**Directions**:
Give back every line of the material below that has the string "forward".
===
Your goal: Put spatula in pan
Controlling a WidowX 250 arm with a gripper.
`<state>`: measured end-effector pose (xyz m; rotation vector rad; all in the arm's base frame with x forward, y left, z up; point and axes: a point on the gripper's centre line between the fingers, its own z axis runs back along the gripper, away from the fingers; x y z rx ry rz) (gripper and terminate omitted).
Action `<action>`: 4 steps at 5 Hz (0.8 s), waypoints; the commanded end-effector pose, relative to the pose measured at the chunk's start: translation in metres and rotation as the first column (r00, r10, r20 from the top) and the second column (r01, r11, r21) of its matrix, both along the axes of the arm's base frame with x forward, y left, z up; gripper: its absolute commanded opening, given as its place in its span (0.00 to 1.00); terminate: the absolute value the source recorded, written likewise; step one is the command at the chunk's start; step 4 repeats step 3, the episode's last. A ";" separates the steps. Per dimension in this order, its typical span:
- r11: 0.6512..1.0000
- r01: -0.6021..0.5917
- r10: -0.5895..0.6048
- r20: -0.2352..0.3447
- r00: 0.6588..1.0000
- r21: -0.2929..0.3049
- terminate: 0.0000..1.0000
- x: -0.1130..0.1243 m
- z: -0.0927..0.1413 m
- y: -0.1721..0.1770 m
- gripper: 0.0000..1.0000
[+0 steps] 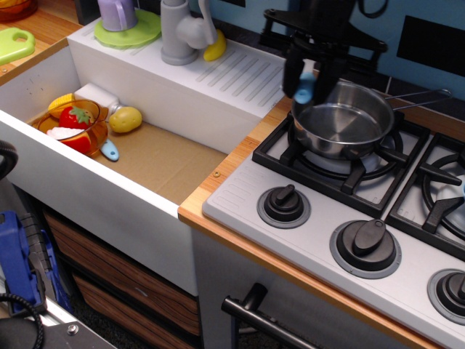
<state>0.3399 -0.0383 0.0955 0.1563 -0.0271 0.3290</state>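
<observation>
My black gripper [311,81] hangs over the left rim of the steel pan [345,120], which sits on the back-left burner of the stove [240,200]. The gripper is shut on the spatula [305,87]. Its light-blue handle end hangs down between the fingers, just above the pan's left edge. The slotted head is hidden inside the gripper. The pan's thin handle [418,96] points to the right. The pan looks empty.
A sink [156,156] at left holds an orange bowl [76,131] with toy food, a yellow piece [125,118] and a small light-blue oval piece [110,150]. A grey faucet [178,33] and ribbed drainboard [232,73] lie behind. Stove knobs [283,203] line the front.
</observation>
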 end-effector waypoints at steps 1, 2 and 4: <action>1.000 -0.008 0.008 0.086 0.996 -0.007 0.00 -0.004 0.001 -0.022 0.00; 0.999 0.013 -0.010 0.088 0.996 -0.041 0.00 -0.003 -0.004 -0.021 0.00; 0.999 0.035 -0.031 0.127 0.991 -0.030 1.00 -0.006 -0.010 -0.023 1.00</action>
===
**Response area**:
`<state>`: measured end-effector pose (xyz m; rotation vector rad; all in the arm's base frame with x forward, y left, z up; point and axes: a point on the gripper's centre line between the fingers, its own z axis runs back along the gripper, away from the fingers; x y z rx ry rz) (gripper and terminate omitted).
Action `<action>`: 4 steps at 5 Hz (0.8 s), waypoints; the commanded end-effector pose, relative to the pose measured at the chunk's start: translation in metres and rotation as the first column (r00, r10, r20 from the top) and the second column (r01, r11, r21) of its matrix, both along the axes of the arm's base frame with x forward, y left, z up; gripper: its absolute commanded opening, given as its place in its span (0.00 to 1.00); terminate: the absolute value the source recorded, written likewise; step one is the command at the chunk's start; step 4 repeats step 3, the episode's last. A ";" separates the steps. Per dimension in this order, its typical span:

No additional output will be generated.